As the discourse continues, Foucault suggests that parrhesia can exist both within the context of a monarchy or a democracy. In a monarchy, parrhesia is somewhat contractual; hence, Foucault’s discussion of the “parrhesiatic contract.” An advisor to a ruler, tyrant, god, etc., invokes the contract in order to provide for a certain security; security through truth. Such, is explicitly the case with The Bacchae, and Ion. In Ion, truth comes in the form of a human’s emotional response to Apollo’s lies and silence. This is also the case with Pisistratus’ interaction with a farmer in the third speech (86-87). In the case of democracy, with Athens as a point of consideration, natural born citizens have the right to parrhesia in the context of the agora. Here, though it is suggested that parrhesia might frustrate democracy.

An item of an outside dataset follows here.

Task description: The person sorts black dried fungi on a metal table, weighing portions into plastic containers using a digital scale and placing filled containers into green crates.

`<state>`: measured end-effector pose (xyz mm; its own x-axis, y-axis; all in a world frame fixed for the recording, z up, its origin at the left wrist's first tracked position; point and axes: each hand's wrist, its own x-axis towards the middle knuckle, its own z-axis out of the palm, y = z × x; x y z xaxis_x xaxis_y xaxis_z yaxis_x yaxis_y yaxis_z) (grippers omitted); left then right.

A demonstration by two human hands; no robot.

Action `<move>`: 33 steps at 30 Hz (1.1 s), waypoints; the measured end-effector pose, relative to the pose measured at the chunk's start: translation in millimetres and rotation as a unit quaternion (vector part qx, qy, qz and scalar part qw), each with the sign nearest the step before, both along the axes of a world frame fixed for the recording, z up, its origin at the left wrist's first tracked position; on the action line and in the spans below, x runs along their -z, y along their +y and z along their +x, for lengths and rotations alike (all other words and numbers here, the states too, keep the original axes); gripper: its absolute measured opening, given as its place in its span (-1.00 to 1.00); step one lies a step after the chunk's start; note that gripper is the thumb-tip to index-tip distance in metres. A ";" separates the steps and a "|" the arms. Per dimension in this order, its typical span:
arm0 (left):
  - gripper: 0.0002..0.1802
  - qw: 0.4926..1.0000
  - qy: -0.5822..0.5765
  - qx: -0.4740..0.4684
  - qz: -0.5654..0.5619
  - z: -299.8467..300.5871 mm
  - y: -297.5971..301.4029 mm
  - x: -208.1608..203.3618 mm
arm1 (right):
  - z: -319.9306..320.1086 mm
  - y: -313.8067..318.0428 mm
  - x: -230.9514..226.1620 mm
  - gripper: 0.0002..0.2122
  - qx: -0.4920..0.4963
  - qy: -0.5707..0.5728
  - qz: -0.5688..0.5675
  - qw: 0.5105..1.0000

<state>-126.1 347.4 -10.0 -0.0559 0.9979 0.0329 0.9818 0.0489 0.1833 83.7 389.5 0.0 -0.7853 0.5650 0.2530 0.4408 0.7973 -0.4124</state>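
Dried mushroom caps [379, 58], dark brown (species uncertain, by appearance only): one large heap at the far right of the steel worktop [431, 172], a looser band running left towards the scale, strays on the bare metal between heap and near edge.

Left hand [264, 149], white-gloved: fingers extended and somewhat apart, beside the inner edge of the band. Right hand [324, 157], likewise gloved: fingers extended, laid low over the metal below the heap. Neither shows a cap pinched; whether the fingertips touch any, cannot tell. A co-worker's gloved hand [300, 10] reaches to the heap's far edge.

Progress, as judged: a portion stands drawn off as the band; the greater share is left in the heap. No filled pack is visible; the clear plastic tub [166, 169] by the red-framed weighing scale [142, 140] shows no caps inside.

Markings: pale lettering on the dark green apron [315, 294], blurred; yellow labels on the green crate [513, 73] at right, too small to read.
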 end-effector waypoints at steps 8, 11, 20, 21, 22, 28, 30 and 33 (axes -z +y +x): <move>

What becomes of particular interest, throughout Fearless Speech, is Foucault’s continuing discourse on power relations. Specifically, I am referring to Foucault’s discussion of those people capable of using parrhesia. In Foucault’s analysis, it is the subordinate person that uses parrhesia; the mortal and subjugated. For Foucault, it seems impossible that anyone in a position of great power can use parrhesia, because as was previously noted, parrhesia requires an element of danger. If there is no element of danger, as is the case for a tyrant or God, than there can be no parrhesia. The simplistic synopsis would be that a ruler is incapable of speaking the truth. Though, in contradiction to this analysis, it must be noted that in order to be a good ruler one must grant parrhesiastic contracts. A good ruler must listen to one’s advisors, as they use parrhesia: “The man who exercises power is wise only insofar as there exists someone who can use parrhesia to criticize him, thereby putting some limit to his power, to his command” (29). So, it seems that although a ruler might not be able to use parrhesia, a ruler is wise by means of those that use parrhesia in conversation with the ruler. Also, Foucault seems to emphasize the power one has to subvert the absolute power of a monarch, tyrant, etc, by using parrhesia.

Why then, following in line with my previous post, is the distinction between monarchy and democracy so valuable to Foucault? Is this just simply a matter of distinguishing between parrhesia as it exists in one political/social system or another? Is Foucault advocating one system over the other, in that parrhesia exists in different capacities in each? It seems that Foucault’s reference to Athenian democracy has some import in contemporary contexts. Quite simply, his discussion of Greek arguments encourages one to consider who has the power to speak, why it is necessary that they speak, and who should have the power to speak. If parrhesia can be considered detrimental in certain contexts, might it be suggested that the power to speak be limited, in order to preserve democracy. What of advisors, tyrants, and the issue of “truth”? What significance does the presence of truth have in different political/social circumstances?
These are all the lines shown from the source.